[Start of section]

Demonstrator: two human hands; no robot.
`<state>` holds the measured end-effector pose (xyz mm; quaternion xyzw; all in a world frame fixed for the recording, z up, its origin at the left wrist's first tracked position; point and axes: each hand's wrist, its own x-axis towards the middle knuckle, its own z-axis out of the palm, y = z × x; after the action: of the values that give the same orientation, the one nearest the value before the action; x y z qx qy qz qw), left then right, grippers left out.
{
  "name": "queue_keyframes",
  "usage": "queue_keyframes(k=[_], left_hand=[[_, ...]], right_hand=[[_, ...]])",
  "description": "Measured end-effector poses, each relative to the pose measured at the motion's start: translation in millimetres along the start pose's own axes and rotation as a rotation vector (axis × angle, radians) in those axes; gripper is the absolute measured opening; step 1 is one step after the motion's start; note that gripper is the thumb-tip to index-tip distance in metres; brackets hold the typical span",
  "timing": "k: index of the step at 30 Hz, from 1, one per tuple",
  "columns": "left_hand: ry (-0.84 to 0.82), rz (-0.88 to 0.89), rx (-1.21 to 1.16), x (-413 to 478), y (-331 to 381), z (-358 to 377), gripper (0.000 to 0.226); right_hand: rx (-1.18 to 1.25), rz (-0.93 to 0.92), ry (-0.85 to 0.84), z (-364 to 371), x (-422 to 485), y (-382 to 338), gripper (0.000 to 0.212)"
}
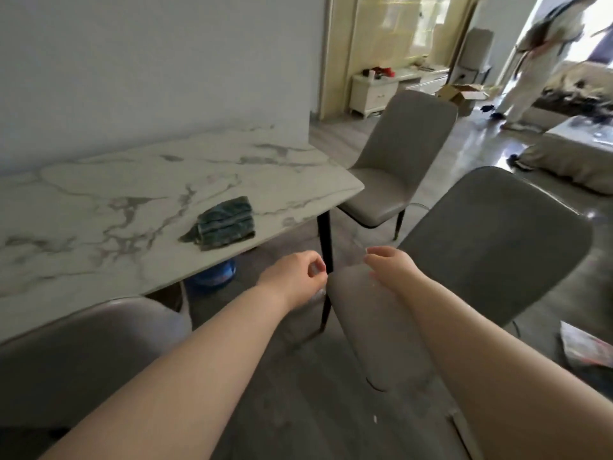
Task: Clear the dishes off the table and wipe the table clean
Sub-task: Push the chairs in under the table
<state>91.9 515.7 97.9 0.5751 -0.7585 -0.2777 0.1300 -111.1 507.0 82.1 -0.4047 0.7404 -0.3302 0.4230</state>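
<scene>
folded ribbed cloth [225, 224] on veined marble table [132, 180]

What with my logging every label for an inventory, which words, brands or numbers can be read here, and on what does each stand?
No text can be read in this view.
Blue container under the marble table: pale label band, too blurred to read.
Printed packet on the floor: red and white print, too blurred to read.
Cardboard box: too far off to show any marking.
Folded cloth: no lettering shows.
</scene>
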Motion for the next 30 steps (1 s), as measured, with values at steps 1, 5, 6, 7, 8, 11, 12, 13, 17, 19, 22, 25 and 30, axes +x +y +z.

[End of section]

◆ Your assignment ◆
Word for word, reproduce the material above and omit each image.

◆ Problem solution ◆
Demonstrator: two human hands; no robot.
`<state>` holds the measured end-effector pose (xyz mm; quaternion xyzw; all in a world frame fixed for the recording, z up, its origin at the left wrist's first tracked position; point and axes: each hand's wrist, its own x-axis towards the middle knuckle, its own z-axis out of the palm, y = z × x; after the action: of the values that give the same orientation, the one nearest the value before the action; x y z qx qy qz qw), left then right, grippers left out.
{
  "name": "queue_keyframes",
  "usage": "queue_keyframes(k=[_], left_hand=[[_, ...]], right_hand=[[_, ...]])",
  "description": "Measured end-effector poses, each relative to the pose measured at the motion's start: translation in millimetres along the start pose's own axes and rotation as a rotation vector (axis × angle, radians) in those axes; gripper is the absolute measured opening; step 1 is one step after the motion's start; note that gripper is the thumb-tip to index-tip distance in metres; brackets hold the typical span",
  "timing": "k: index of the step at 30 Hz, from 1, one per tuple",
  "columns": "left_hand: ry (-0.84 to 0.82), rz (-0.88 to 0.89), rx (-1.21 to 1.16), x (-413 to 478), y (-331 to 381), z (-358 to 377), gripper (0.000 to 0.226); right_hand: rx (-1.18 to 1.25), rz (-0.93 to 0.92), ry (-0.85 to 0.84), z (-364 to 371), x (-422 to 485), y (-382 to 338), gripper (0.000 to 0.212)"
}
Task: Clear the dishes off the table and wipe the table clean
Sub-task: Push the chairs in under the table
<state>91.9 515.7 97.9 0.5751 -0.7585 -0.2777 0.1300 -111.1 507.0 82.1 -0.4047 0.7404 -0.3302 0.4230</state>
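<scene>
folded ribbed cloth [225, 224] on veined marble table [132, 180]

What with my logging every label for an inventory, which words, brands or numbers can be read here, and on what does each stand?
No text can be read in this view.
Blue container under the marble table: pale label band, too blurred to read.
Printed packet on the floor: red and white print, too blurred to read.
Cardboard box: too far off to show any marking.
Folded cloth: no lettering shows.
</scene>
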Motion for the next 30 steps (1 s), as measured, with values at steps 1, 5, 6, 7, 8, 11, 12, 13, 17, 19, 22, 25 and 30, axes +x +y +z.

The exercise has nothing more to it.